DE1144717B - Process for the production of isoprene by cleavage of 4,4-dimethyl-1,3-dioxane - Google Patents

Description

Process for the production of isoprene by cleavage of 4,4-dimethyl-1,3-dioxane The invention relates to a process for the production of isoprene by the catalytic decomposition of 4,4-dimethyl-1,3-dioxane according to the following reaction: Up to now, 4,4-dimethyl-1,3-dioxane was a compound which could only be produced at high cost and which, for this reason, has hardly been used as a starting compound for an industrial production process for the production of isoprene.
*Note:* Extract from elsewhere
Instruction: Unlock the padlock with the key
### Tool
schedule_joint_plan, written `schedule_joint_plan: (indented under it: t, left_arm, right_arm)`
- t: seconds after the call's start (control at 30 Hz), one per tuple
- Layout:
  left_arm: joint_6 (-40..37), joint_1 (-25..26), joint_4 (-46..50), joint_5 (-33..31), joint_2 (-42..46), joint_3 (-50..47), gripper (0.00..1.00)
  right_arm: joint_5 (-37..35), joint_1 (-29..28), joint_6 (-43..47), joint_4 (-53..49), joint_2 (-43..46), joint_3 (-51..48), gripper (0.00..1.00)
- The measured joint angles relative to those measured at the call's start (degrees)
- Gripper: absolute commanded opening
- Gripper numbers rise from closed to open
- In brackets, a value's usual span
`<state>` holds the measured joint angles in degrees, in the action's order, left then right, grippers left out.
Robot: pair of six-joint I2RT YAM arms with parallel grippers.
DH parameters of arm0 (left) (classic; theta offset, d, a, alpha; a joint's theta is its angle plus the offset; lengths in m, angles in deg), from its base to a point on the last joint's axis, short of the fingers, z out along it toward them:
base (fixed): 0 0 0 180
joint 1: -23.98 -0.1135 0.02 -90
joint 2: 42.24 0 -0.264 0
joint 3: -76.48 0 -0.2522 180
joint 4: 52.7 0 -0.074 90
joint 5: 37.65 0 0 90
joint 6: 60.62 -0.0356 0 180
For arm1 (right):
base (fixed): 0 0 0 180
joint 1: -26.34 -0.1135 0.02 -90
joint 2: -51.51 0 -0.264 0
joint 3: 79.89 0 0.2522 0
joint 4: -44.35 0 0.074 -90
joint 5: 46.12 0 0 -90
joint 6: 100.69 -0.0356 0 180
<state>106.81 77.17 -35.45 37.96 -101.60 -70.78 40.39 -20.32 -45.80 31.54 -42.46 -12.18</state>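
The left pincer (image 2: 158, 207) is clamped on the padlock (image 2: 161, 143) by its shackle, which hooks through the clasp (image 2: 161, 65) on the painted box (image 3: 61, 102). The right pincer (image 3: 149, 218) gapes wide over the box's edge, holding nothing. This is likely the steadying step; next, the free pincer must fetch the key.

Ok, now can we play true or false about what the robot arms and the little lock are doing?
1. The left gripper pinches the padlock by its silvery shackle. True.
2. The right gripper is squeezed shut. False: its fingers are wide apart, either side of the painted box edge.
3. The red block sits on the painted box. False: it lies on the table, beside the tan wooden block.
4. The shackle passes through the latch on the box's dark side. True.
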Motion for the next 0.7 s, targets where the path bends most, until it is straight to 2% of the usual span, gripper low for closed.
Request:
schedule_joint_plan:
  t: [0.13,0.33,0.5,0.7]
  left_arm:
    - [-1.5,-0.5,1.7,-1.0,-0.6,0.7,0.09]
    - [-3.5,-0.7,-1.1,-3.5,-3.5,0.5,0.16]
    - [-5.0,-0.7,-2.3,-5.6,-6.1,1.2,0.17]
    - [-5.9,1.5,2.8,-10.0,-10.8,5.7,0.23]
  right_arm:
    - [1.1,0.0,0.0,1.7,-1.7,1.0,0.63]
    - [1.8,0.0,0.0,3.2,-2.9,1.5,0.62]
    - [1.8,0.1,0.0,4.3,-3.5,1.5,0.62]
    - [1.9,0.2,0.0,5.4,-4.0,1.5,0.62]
However, it has now become possible, in an economical manner To obtain 4, 4-dimethyl-1, 3-dioxane by a process which is the subject of Patent 1111,644 is.

The production of isoprene, starting from 4, 4-dimethyl-1, 3-dioxane, gains considerable economic importance. With this, however, this manufacturing process is profitable, it is appropriate that the final yield of isoprene (and of formaldehyde), based on the 4,4-dimethyl-1,3-dioxane used, is sufficient is high. It is therefore essential that the secondary reactions in the conversion of 4,4-dimethyl-l To reduce 3-dioxane in isobutene leading to 3-methylbutane-l, 3-diol and high molecular weight Products, as well as those conversions that lead to resinification of the Isoprene and formaldehyde formed lead to the formation of a carbon precipitate support on the catalyst and make it necessary to use the latter frequently regenerate.

The German patent 741152 describes the production of isoprene and formaldehyde known by adding 4,4-dimethyl-1,3-dioxane in the vapor phase, preferably in the presence of steam over dehydrating catalysts, e.g. B. those according to German patents 578 994 and 610 371, krackt, in particular over a phosphoric acid salt, silica gel, activated carbon or aluminum oxide. Then results Supported phosphoric acid does not give satisfactory results as a dehydrating agent acting catalyst.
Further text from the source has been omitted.